Winning 16 of the first 44 Truck Series events, Skinner’s efforts were like no other. His RCR team was stacked with potential, including on its roster a guy by the name of Todd Berrier, who eventually became a Cup crew chief for 453 races and an Xfinity Series champion. With the help of team owner Richard Childress, the No. 3 team became the trendsetter in the sport’s third-tier division.

“Richard stacked the deck,” Skinner tells Frontstretch, looking back on his entrance into the series in the mid-1990s. “We had an amazing team, and the biggest hurdle that we had to learn was I was a short-track racer and they were trying to build everything like speedway stuff. We had a lot of issues about how I wanted everything lower and lighter like how the cars are today. I guess I was a little ahead of where we were. I knew how to make stuff better, faster, lighter and stronger.

“Once we started winning, it seemed like whatever I asked for they would give me. Once they started doing that, we started building the confidence around each other in both directions. If I was a little lost and they said I think we need to put a bigger sway bar in it and whether I agreed with it or not, we did it. We worked really tight as a team. We would’ve won a hell of a lot more races. There is a part of me that says – looking back at it – if I would’ve stayed in the Truck Series, I could’ve ran the numbers that would have been really hard to ever beat.”

As the wins kept on coming, RCR began to field a car in the Cup Series for Skinner in 1996. Running five races, he impressed the organization enough to field a second car alongside Earnhardt in ’97. In doing so, he became the seven-time champion’s first full-time teammate and the first since the passing of his best friend, Neil Bonnett, who was killed in a practice crash during Daytona Speedweeks in 1994.

But that is when things changed for the organization. A new era had begun because of Skinner, one that Earnhardt would have never imagined.

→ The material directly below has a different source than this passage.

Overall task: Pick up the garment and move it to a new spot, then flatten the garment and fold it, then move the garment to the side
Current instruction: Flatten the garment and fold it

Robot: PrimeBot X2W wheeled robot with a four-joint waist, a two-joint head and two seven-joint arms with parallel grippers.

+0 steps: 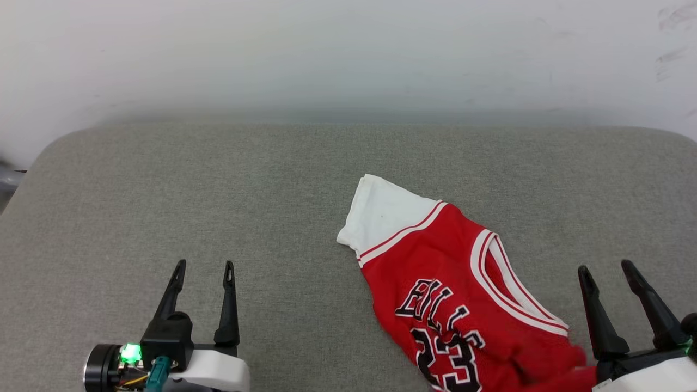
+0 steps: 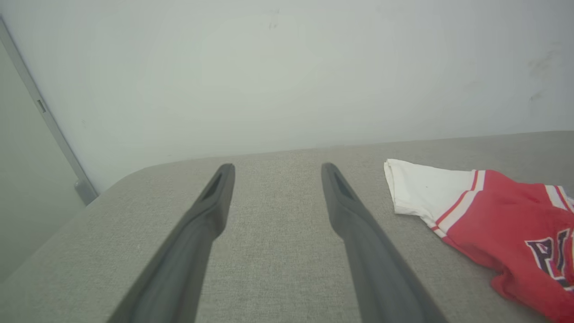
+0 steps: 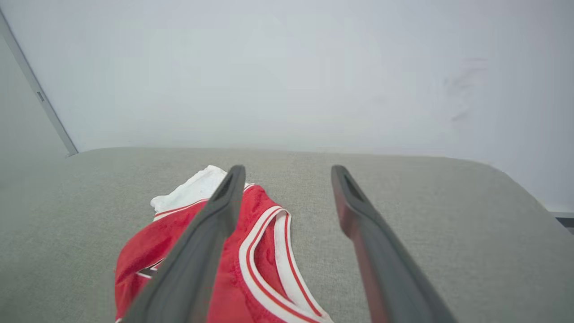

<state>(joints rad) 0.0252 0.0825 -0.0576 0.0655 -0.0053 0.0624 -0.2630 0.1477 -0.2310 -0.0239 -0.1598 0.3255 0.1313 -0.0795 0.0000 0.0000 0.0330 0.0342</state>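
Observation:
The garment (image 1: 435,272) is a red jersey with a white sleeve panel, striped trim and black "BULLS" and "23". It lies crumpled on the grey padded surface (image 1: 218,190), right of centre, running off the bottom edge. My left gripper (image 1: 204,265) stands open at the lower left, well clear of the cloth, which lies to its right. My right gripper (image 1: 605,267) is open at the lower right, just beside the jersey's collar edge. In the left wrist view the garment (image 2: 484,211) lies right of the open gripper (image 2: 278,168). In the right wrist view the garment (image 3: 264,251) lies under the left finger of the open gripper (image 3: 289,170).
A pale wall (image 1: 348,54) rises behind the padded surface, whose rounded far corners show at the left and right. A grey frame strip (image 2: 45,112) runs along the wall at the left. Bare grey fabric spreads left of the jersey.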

“One of the things was that Dale and I were nothing alike,” Skinner, the 1997 Cup Rookie of the Year, says. “Dale had this really brass, hard-ass, intimidator thing going on. But inside, he was a really great guy. Toward the end, it was really sad because he actually started to like me a little bit. We learned from each other, we got along and we would do more things together than in the first couple of years. We actually started working as a team.”

In Skinner’s third season with the Cup program, he began to have success, earning five top fives and 14 top 10s in 1999. The No. 31 Chevrolet had started to click with veteran crew chief Larry McReynolds at the helm instead of Kevin Hamlin, Skinner’s crew chief for his first two seasons. With Hamlin moving over to the No. 3 team, the swap enabled RCR to work closer than ever before. Sharing information was key as the two teams adjusted to the switch. Skinner, in fact has a clear memory of the day it all changed.

“I remember the turning point for Dale and I was when we were at Texas,” Skinner said. “The No. 31 car was practicing and I was on top of the board and he was like 43rd. He asked me if I could drive the No. 3 car. The first lap on the board, I put it third on the sheet. He came over and said ‘you embarrassed the shit out of me.’ That was the first time he saw that I could help him with something. That’s when Dale Earnhardt changed his whole [line of thinking] about the teammate thing.

“All of a sudden, we needed to work as a team; not so much on the racetrack, but off the racetrack, during practices and feedback from one another. It started working like Richard always wanted it to work. A lot of positive things started to happen. Unfortunately, we lost him the very first race in the following year. I think that was probably one of the biggest turning points in my career other than me trying to drive while I was hurt, and it was losing Dale. If Dale would have stayed, I probably still would have been there.”

However, Earnhardt’s teaching ability couldn’t help Skinner overcome bad luck time and time again. Broken parts and failed strategy calls plagued him throughout his time with one of the sport’s most successful teams. His luck deteriorated, and losing Earnhardt on a last-lap crash during the Daytona 500 in 2001 was just the unfortunate start of his decay in NASCAR’s premier series.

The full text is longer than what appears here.